Le jeudi 14 avril, un double événement a eu lieu à l’Usek. L’université et l’ambassade de Colombie ont tenu à célébrer les mots de l’un des plus célèbres écrivains du XXe siècle, Gabriel García Márquez, décédé il y a deux ans, le 17 avril 2014, au Mexique. Une conférence de presse suivie d’une donation d’un fonds bibliographique de l’écrivain, prix Nobel de littérature 1982, à la Faculté des lettres et au Centre des études et culture de l’Amérique latine de l’Usek. Une donation qui entre dans le cadre du plan élaboré par le ministère colombien des Relations extérieures, pour la promotion de la Colombie à l’étranger. C’est ce qu’a expliqué l’ambassadeur de Colombie, Georgine el-Chaer Mallat. «Notre activité aujourd’hui même, dit-elle, se place dans l’engament promu par le ministère des Relations extérieures et notre ministre qui s’est engagé à promouvoir l’héritage de Gabriel García Márquez et à diffuser cet héritage à travers la livraison de collections de notre grand écrivain, mise à portée du public libanais».
Remerciant le doyen de la Faculté des lettres de l’Usek, le père professeur Karam Rizk, elle rappelle les «belles relations privilégiées qui existent entre le Liban et la Colombie, des relations traditionnelles, des relations de famille qui remontent même au XIXe siècle». Auparavant, le doyen Rizk avait affirmé que les liens culturels entre les deux pays sont très étroits, invitant ses étudiants à ouvrir leurs horizons vers l’Amérique latine qui, de tout temps, a été un «continent accueillant pour les Libanais». Il a également profité de cette occasion pour lancer un appel d’espoir à la jeunesse. «Notre pays passe certes par une crise, dit-il, mais je vous appelle à l’aventure, à cet esprit d’entreprise, de courage et d’espérance. Les jeunes ne doivent jamais être abattus».
Georgine el-Chaer Mallat annonce que cet événement au Liban coïncide, heureuse chance, avec le lancement le jour même, au soir, de la bibliothèque virtuelle des grandes œuvres du grand écrivain colombien, permettant ainsi, pour les nouvelles générations, un contact plus facile avec cette œuvre monumentale et le réalisme magique de García Márquez».
Et de céder la parole, à George Abdelnour, spécialiste de littérature d’Amérique latine, enseignant à la NDU, pour une conférence intitulée García Márquez et l’Orient.
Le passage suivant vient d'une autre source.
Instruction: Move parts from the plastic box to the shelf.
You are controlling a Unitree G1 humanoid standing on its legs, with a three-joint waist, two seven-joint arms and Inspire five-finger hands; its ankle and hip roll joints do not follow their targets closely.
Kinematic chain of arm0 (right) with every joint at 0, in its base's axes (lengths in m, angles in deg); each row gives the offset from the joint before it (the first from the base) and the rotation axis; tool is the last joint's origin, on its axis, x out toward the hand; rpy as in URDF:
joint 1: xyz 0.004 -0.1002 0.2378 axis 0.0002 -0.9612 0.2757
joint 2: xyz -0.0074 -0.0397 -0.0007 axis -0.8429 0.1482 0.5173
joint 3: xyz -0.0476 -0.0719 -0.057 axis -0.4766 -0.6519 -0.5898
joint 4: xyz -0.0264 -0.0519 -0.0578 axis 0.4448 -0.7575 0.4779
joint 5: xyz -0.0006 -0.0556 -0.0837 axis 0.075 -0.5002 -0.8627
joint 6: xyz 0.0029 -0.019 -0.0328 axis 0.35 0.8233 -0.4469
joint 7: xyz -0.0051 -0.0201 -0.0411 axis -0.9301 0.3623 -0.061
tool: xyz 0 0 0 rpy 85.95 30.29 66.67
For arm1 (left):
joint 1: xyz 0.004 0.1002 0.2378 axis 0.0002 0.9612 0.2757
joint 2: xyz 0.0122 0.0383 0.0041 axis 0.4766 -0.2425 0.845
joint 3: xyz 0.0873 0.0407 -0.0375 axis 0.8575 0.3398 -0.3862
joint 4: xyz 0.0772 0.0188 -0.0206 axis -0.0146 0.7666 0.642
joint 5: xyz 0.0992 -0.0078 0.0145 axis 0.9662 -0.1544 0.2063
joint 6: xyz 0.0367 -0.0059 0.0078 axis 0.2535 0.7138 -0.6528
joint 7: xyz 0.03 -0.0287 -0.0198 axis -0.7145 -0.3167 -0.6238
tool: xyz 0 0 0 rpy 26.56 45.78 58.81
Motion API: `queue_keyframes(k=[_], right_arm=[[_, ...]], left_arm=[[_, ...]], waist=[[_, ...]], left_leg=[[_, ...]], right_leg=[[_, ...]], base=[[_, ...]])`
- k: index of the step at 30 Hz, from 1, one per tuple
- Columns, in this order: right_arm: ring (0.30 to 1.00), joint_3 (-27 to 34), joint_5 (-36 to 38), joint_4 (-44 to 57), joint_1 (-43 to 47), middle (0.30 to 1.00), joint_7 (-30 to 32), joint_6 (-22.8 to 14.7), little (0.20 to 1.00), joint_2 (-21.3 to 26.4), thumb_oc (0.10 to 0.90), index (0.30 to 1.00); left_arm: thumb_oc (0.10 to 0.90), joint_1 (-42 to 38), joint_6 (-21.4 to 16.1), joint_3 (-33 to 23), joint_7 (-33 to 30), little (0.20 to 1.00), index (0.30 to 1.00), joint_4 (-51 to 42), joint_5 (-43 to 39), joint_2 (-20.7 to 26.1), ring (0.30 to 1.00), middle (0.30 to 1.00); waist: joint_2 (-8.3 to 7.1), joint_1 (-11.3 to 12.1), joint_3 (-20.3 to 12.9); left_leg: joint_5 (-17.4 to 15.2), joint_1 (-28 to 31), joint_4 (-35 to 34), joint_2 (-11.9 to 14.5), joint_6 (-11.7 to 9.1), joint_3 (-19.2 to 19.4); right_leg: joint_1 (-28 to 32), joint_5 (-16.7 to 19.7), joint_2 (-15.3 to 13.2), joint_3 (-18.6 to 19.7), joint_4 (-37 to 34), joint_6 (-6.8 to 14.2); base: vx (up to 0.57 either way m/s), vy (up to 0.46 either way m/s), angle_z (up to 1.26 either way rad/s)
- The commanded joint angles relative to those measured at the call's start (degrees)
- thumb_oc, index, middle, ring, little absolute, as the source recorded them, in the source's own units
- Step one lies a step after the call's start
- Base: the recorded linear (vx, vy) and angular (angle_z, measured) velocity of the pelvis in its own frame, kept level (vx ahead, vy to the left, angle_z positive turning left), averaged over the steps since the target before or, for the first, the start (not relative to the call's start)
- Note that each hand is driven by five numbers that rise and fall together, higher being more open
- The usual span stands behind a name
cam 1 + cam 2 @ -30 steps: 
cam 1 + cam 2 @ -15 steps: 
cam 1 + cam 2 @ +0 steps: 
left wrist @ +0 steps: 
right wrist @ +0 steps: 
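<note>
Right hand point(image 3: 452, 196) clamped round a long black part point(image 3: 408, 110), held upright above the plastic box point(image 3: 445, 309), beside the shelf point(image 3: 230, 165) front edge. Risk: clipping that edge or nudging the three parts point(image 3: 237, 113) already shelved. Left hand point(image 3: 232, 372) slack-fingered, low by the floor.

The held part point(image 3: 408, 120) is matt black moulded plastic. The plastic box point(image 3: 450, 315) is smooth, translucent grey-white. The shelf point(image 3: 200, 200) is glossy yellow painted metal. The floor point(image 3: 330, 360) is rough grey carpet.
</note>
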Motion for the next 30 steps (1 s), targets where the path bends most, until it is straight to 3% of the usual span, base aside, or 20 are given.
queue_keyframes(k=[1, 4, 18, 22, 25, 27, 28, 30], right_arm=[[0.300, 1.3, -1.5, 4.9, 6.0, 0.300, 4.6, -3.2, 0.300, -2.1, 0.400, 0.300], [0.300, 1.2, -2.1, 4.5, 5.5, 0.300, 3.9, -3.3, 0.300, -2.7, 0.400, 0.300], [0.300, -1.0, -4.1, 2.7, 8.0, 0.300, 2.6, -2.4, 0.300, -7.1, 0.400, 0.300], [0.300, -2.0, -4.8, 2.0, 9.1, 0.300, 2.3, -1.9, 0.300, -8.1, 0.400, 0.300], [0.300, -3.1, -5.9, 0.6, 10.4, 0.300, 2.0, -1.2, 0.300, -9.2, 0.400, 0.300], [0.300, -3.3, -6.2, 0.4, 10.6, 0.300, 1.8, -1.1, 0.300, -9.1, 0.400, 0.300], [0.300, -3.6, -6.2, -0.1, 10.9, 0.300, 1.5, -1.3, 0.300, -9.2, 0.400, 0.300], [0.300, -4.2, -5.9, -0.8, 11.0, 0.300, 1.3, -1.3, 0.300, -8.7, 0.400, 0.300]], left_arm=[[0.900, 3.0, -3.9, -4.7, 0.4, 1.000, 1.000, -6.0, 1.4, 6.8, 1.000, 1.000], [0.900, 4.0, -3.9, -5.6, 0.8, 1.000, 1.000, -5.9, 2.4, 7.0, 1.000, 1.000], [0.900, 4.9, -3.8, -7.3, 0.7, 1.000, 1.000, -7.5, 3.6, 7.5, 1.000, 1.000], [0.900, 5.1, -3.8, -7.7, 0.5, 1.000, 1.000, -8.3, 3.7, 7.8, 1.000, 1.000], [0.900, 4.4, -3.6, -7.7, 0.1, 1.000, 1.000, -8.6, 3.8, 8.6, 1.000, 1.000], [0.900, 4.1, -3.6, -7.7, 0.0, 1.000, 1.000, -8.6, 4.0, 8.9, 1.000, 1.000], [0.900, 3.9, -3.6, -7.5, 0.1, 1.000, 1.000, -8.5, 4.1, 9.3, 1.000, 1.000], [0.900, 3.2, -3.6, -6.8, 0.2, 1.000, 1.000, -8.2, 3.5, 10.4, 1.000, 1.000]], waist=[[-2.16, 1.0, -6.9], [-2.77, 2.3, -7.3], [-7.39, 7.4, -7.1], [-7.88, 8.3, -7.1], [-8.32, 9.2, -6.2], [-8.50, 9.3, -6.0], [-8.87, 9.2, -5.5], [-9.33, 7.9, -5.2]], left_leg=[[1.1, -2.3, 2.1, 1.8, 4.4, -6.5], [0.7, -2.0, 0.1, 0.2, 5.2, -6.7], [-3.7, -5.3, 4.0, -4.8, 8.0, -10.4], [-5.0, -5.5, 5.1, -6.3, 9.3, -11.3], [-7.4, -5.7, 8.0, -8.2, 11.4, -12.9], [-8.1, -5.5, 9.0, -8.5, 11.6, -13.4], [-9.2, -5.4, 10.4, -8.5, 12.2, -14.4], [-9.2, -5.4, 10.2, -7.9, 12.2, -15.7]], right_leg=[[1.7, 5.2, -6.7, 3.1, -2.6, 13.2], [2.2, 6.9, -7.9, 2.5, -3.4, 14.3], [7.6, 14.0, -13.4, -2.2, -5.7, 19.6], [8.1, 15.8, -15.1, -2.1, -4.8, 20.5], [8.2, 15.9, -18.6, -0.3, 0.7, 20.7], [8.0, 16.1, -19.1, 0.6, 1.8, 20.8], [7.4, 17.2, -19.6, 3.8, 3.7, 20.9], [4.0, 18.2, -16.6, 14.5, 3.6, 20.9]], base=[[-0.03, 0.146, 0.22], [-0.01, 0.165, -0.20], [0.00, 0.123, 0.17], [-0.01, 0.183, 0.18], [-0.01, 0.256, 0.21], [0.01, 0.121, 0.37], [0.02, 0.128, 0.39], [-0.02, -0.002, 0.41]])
Projetant des photographies de García Márquez, citant des extraits de ses œuvres, Chronique d’une mort annoncée, Cent ans de solitude, L’amour au temps du choléra… évoquant ses contemporains, ainsi que d’autres écrivains et poètes d’Amérique latine, retraçant le contexte et l’ambiance d’époque, exposant la notion d’orientalisme… George Abdelnour rappelle que la littérature d’Amérique latine est profondément attachée au dialogue avec l’Orient.

Leila Rihani
 

La Gaboteca
Comme annoncé par l’ambassadeur de Colombie au Liban, et selon l’AFP, le jeudi soir, la Bibliothèque nationale (BN) à Bogota a présenté La Gaboteca, en référence au surnom de l’écrivain, Gabo. Un immense catalogue sur lequel ont été référencés toutes les éditions des œuvres de Gabriel García Márquez, ainsi que les ouvrages qui lui sont consacrés. La Gaboteca est accessible via le site Internet
de la bibliothèque: www.bibliotecanacional.gov.co/lagaboteca. Il s’agit du «premier effort (…) pour ordonner et présenter sur le Web l’immense corpus bibliographique de Gabriel García Márquez au lecteur néophyte et à l’expert».